But the problem was the cost. Given that we could go through a jar every week or two if we exercised serious self-restraint (and could easily go through a jar in a single sitting if we felt particularly self-indulgent), $6.50 per jar was just a bit more than I could bear to spend.

So I looked into making our own at home. I’ll admit, I was a little intimidated by this idea; I mean, all the things I read on the internet made it sound terribly easy, but the internet is a strange place whose advice should be taken with a grain of salt. The internet also makes it sound like becoming a millionaire is easy (just follow these simple steps!), as is losing all your belly fat and raising chickens and learning to play the sousaphone. The internet exaggerates a little bit, is all I’m sayin’.

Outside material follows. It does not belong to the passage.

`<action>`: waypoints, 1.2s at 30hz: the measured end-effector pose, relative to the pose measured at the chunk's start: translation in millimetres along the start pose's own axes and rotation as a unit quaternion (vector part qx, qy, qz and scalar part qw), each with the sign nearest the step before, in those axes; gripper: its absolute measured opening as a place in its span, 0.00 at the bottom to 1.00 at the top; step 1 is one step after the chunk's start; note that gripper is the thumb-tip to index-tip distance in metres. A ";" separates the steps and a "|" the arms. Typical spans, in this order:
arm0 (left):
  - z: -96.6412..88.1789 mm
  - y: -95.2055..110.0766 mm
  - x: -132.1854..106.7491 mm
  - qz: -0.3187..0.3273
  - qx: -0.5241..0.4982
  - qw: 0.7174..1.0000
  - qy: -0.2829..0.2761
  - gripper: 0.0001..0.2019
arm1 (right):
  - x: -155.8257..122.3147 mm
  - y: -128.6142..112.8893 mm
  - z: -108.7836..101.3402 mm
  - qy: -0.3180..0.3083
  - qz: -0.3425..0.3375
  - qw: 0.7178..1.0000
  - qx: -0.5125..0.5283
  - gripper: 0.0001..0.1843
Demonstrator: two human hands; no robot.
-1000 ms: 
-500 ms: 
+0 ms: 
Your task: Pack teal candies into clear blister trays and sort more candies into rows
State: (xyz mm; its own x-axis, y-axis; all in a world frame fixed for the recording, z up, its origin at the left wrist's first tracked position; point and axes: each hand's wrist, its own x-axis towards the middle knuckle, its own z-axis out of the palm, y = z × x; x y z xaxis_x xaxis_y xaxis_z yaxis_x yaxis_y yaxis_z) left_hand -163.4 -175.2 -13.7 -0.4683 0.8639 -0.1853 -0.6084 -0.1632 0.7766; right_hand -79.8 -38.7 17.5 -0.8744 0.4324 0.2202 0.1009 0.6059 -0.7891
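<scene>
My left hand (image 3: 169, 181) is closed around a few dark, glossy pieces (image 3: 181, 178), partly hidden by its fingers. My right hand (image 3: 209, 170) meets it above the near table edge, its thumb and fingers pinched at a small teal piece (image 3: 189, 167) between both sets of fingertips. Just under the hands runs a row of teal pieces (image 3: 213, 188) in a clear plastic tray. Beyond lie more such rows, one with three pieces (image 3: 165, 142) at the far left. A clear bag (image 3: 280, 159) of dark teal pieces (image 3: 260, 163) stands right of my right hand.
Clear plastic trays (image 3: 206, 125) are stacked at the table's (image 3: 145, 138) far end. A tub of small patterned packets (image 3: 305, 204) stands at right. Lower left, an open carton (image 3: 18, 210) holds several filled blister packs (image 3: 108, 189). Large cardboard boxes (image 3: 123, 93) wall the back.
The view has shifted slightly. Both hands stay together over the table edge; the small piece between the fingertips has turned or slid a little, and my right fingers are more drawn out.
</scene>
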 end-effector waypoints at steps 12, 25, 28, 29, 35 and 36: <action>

But I set out today with my trusty food processor and a jar of dry-roasted almonds with sea salt ($11 for 2.5 pounds at Costco), and figured that I should at least give it a try. Sometimes the internet is right, y’know, so it’s usually worth a shot.

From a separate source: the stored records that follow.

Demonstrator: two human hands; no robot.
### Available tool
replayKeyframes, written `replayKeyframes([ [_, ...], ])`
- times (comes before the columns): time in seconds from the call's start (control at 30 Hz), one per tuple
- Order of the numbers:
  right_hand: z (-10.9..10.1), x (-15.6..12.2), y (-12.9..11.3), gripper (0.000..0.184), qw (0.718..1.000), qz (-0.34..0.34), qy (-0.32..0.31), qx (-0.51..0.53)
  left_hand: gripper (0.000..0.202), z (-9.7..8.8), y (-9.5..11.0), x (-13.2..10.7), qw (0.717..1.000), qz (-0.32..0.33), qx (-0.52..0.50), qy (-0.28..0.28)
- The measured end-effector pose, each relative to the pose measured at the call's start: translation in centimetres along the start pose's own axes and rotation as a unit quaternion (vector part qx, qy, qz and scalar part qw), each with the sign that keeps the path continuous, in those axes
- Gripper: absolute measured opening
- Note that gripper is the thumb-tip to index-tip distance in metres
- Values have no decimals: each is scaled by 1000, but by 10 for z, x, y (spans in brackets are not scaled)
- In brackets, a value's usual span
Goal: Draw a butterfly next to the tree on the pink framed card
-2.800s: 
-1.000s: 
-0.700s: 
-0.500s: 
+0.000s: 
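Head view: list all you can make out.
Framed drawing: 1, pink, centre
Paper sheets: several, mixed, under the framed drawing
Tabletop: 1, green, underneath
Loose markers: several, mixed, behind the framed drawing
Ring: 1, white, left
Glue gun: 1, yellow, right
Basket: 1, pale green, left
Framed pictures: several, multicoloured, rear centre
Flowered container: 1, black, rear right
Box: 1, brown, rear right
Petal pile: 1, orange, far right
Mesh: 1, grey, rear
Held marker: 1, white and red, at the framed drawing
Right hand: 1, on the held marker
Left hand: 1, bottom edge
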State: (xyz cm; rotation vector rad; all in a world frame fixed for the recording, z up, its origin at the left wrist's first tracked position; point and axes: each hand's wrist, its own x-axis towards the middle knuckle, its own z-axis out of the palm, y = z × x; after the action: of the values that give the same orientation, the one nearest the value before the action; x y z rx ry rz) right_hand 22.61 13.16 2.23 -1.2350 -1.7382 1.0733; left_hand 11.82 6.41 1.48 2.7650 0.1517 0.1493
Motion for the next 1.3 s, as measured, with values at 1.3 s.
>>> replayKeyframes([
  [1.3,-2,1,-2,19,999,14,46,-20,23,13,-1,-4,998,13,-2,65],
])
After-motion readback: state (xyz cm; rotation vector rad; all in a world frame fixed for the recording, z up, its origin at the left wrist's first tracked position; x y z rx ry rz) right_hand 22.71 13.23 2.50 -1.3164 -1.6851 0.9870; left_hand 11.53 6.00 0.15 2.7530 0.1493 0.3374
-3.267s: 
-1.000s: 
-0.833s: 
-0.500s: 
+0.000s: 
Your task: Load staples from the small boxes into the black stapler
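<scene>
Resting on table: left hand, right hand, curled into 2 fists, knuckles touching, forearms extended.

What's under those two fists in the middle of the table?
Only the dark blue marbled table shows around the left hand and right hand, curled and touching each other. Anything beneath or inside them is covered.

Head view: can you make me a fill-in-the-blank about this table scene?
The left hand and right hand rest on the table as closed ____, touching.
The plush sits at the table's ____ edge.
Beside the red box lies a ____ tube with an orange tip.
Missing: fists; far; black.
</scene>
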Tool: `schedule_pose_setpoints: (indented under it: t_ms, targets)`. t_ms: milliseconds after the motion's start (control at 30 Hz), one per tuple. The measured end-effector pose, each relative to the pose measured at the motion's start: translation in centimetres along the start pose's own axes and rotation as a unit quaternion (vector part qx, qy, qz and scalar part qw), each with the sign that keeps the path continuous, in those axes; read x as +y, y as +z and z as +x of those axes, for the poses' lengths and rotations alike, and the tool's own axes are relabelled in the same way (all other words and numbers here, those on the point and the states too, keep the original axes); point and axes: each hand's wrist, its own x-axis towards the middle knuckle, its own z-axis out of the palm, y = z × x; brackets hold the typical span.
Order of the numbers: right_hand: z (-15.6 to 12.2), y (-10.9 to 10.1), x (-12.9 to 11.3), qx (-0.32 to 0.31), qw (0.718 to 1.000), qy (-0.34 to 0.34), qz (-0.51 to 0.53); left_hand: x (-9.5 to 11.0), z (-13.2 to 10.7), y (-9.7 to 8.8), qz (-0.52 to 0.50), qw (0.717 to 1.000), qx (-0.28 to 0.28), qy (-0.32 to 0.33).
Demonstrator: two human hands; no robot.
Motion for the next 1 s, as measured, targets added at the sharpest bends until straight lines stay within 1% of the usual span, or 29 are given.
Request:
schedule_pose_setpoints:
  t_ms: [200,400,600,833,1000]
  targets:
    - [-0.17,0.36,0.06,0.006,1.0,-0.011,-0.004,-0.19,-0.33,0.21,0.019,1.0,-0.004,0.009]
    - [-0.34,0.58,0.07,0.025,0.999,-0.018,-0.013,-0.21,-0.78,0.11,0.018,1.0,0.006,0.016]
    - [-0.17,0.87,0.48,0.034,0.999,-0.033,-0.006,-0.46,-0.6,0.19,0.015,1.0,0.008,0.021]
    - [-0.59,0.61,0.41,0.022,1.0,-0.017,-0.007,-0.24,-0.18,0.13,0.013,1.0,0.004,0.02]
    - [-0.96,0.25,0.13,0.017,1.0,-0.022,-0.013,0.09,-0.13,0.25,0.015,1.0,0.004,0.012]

And I learned something important today: the amount of money I saved in the last 20 minutes by making my own almond butter is enough to buy myself a new pair of pants, to replace the ones I ruined by wetting myself from laughing so hard at the ludicrousness of it all.

Here’s how you make almond butter. Step 1: Put almonds in food processor (I used a pound). Step 2: Push the “On” button. Step 3: Wait until it stops being almonds and starts being almond butter, about 5-7 minutes, pausing periodically to scrape down the sides because I can’t resist fidgeting with the food when I’m “cooking”. Step 4: Push the “Off” button.

It was seriously that easy. I added a couple of teaspoons of water at one point, because I was becoming neurotic about not having to do anything; but really, I could’ve just stood there, maybe filed my nails or sorted the recycling or something. The hardest part by far (aside from battling my own psyche) was the discovery that almonds are apparently an invasive species, in that the little particles will find nooks and crannies of your food processor that you never dreamed were there, and will hide in them so that washing the thing afterwards is something of a challenge.

At the end of it all, I put my fresh homemade almond butter in a little reusable storage container and stuck it in the fridge (they say you should refrigerate it), and did a bit of mental math. I reckon that at 2.5 pounds for $11, it would cost me about $3.00 to make the same 11 ounces I bought for $6.50 at the store. So, y’know, half price, plus a few minutes of my time and a bit of noise in the kitchen.

In other words: well played, food manufacturers, well played. You have successfully fooled the populace into believing that in order to have “premium” foods, i.e., ones that aren’t all full of chemicals and crap, they have to spend a boatload of money. You have taught us that making things at home is too hard, and that we are all far too busy to do wacky hippie things like making our own almond butter. You have made us believe that you are on our side, and that you want us to be healthy and happy and that for a teensy extra fee, you can make that happen. Excellent work, folks. I applaud you.

But I’m here to tell you, ‘Tracters, that while it’s certainly true that some things (neurosurgery, rocket science, massage) are best left to the pros, almond butter is totally within your grasp. It’s completely do-able, and in fact, it’s embarrassingly easy.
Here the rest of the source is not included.